The 2019 Golden Globe Awards were presented on Sunday, January 6, with Killing Eve star Sandra Oh and Brooklyn Nine-Nine star Andy Samberg co-hosting a ceremony whose winners were scattered and unexpected even by Golden Globes standards.
Of the night’s two Best Picture winners — Bohemian Rhapsody for Best Drama and Green Book for Best Comedy or Musical — the former has been received horribly by critics, while the latter has spurred constant streams of controversy over what it does and doesn’t include in its portrayal of the pre-civil rights South (to say nothing of black people of that era).
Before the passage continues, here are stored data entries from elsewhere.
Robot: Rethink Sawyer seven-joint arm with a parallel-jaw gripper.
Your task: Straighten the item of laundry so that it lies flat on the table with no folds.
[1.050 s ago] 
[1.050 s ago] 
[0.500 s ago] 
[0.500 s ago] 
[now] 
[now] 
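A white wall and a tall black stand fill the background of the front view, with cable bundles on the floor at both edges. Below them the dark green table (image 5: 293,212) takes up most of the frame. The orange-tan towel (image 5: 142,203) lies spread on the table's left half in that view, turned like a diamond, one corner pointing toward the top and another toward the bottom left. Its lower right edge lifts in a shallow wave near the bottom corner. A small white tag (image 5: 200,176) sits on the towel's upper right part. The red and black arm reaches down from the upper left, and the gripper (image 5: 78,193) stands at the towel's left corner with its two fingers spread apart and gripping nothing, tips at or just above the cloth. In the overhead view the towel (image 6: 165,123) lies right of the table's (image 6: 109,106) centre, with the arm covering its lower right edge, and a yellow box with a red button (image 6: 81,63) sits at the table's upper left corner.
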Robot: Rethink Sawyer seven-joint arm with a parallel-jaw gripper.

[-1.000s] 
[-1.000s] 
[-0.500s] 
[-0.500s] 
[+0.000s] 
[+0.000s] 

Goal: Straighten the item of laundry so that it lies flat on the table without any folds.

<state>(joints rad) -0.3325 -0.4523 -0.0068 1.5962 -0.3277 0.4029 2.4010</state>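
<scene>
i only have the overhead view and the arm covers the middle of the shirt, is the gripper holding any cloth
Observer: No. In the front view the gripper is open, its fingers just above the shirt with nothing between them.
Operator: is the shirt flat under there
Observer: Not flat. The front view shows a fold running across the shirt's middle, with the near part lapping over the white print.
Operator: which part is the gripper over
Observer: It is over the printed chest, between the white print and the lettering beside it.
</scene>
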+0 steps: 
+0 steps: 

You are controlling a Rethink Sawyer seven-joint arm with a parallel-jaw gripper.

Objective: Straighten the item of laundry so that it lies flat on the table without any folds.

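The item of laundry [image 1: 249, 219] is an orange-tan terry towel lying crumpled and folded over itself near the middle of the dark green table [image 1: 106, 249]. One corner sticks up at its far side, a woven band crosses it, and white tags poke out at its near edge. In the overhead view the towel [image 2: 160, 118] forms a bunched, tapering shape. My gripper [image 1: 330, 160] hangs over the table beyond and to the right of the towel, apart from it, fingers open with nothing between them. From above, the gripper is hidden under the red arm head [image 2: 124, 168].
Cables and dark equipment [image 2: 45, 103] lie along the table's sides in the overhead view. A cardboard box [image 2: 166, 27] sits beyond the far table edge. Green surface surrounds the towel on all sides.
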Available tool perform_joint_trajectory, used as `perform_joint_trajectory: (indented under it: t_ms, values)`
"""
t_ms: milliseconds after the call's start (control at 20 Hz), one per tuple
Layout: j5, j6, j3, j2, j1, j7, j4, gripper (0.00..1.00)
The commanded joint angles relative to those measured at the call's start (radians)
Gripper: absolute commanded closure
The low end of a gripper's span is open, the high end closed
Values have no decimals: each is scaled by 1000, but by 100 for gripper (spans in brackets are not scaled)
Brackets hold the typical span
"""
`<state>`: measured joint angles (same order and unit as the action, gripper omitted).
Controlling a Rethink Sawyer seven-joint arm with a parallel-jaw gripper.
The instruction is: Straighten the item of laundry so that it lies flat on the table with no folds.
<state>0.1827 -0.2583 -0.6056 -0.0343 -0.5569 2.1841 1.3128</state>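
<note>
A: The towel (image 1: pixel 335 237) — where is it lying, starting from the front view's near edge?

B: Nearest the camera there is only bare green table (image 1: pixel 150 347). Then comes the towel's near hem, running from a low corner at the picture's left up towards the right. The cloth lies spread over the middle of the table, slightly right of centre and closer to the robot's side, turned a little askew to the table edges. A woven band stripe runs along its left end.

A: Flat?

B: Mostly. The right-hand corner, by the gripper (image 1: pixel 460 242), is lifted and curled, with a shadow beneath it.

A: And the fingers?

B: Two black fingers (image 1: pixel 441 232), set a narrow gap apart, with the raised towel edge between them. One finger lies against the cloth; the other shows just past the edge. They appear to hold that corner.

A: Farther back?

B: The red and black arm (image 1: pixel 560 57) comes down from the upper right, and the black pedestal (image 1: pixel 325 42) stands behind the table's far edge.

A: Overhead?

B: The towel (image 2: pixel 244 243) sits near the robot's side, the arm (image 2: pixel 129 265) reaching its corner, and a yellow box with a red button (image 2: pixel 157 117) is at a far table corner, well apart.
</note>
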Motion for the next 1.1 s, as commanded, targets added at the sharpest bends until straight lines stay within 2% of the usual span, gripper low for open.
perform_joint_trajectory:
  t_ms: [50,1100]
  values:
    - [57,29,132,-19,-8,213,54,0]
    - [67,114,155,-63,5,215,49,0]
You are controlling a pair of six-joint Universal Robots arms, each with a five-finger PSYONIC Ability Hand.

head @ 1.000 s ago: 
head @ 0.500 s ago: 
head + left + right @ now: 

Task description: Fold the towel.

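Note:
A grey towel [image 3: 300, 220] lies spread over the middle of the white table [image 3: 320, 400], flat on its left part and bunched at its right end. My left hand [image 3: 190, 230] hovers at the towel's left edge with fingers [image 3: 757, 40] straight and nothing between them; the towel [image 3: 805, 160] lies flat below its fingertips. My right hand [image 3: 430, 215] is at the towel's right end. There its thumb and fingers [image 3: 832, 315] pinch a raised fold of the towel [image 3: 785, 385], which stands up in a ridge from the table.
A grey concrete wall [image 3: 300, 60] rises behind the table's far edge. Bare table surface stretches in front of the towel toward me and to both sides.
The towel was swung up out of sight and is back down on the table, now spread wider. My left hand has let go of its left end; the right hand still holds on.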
Meanwhile, Vice, which led the nominations with six, took home only one trophy — the Best Actor in a Musical or Comedy award for star Christian Bale. A similar fate beset A Star Is Born: the film, which went into the night with five nominations and competed as a drama, despite its musical elements, took home only one trophy, for Best Original Score.
In the television categories, the evening’s most-nominated show, The Assassination of Gianni Versace: American Crime Story, won Best Limited Series, and star Darren Criss won for Best Actor in a Limited Series. Netflix’s freshman series The Kominsky Method won Best Comedy or Musical, and star Michael Douglas won Best Actor in a Comedy or Musical. And FX’s The Americans won Best Drama for its sixth and final season.
Additionally, Golden Globes co-host Sandra Oh made history, not only by co-hosting the show in the first place, but by winning Lead Actress in a Drama for her performance on BBC America’s Killing Eve. Her win in the category made her the first actress of Asian descent to win multiple Golden Globes awards in her career (her first was in 2006 for her role as Cristina Yang on Grey’s Anatomy), as well as the first actress of Asian descent to win a Lead Actress Golden Globe since Yoko Shimada won for Shogun in 1980.